Required work
Every line of the entries below that mentions "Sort" is to be copied out.

Material provided
┏━━

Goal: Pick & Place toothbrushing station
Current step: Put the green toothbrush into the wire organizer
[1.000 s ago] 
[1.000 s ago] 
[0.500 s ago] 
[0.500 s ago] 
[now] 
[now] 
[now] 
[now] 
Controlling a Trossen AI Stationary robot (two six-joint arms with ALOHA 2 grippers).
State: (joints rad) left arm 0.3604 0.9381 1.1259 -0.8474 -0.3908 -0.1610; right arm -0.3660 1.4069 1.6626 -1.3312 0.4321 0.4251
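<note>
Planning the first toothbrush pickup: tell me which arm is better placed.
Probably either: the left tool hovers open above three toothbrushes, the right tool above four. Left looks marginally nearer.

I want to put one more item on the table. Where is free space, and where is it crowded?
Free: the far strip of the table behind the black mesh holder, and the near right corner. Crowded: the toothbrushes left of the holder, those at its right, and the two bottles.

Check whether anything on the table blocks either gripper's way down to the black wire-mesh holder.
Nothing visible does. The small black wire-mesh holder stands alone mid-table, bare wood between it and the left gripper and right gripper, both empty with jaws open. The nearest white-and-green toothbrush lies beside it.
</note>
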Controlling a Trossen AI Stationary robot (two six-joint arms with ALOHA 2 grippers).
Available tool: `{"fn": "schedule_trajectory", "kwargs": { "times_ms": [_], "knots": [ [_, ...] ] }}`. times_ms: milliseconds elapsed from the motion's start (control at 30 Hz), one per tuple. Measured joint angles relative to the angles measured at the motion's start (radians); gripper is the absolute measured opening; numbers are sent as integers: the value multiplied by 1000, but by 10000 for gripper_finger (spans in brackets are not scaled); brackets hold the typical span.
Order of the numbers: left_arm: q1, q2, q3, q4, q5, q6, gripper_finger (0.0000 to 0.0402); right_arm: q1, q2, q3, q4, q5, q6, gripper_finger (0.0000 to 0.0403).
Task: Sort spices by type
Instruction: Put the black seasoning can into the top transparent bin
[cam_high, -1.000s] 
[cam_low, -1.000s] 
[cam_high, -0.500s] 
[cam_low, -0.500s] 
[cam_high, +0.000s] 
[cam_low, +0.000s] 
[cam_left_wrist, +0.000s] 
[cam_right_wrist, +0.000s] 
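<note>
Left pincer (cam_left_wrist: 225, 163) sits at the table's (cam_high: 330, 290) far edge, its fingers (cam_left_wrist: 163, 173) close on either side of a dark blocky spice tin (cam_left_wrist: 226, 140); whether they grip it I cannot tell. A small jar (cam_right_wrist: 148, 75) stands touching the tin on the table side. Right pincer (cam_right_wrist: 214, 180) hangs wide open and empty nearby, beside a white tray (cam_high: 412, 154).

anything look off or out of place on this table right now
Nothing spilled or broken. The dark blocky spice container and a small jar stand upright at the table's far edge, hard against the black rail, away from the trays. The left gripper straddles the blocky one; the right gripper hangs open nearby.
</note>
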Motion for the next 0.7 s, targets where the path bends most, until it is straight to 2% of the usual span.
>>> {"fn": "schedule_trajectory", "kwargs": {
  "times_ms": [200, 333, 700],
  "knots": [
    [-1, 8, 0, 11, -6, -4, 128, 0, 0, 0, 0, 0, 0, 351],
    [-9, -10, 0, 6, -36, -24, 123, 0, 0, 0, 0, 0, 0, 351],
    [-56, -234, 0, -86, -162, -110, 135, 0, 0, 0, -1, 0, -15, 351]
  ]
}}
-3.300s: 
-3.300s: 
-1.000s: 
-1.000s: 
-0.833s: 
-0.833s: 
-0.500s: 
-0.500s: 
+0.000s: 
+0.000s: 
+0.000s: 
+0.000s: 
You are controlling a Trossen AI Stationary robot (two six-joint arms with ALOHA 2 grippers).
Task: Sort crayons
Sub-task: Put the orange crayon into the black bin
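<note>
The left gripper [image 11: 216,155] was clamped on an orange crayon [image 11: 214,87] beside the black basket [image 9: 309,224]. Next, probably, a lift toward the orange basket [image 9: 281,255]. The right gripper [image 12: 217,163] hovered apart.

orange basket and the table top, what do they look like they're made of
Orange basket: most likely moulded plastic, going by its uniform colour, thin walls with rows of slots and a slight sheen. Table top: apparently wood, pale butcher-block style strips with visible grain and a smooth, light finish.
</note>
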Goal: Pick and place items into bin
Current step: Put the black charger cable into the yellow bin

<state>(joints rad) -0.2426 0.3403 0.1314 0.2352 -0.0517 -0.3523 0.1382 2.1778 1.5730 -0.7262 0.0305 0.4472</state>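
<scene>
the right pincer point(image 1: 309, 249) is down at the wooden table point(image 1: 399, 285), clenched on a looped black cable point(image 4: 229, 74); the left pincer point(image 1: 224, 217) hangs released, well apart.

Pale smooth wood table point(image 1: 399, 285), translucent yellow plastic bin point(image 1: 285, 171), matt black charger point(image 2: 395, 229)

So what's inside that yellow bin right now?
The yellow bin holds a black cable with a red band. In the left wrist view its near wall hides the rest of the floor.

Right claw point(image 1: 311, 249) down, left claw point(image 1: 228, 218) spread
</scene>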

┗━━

Exercise result
Task: Sort spices by type
Task: Sort crayons

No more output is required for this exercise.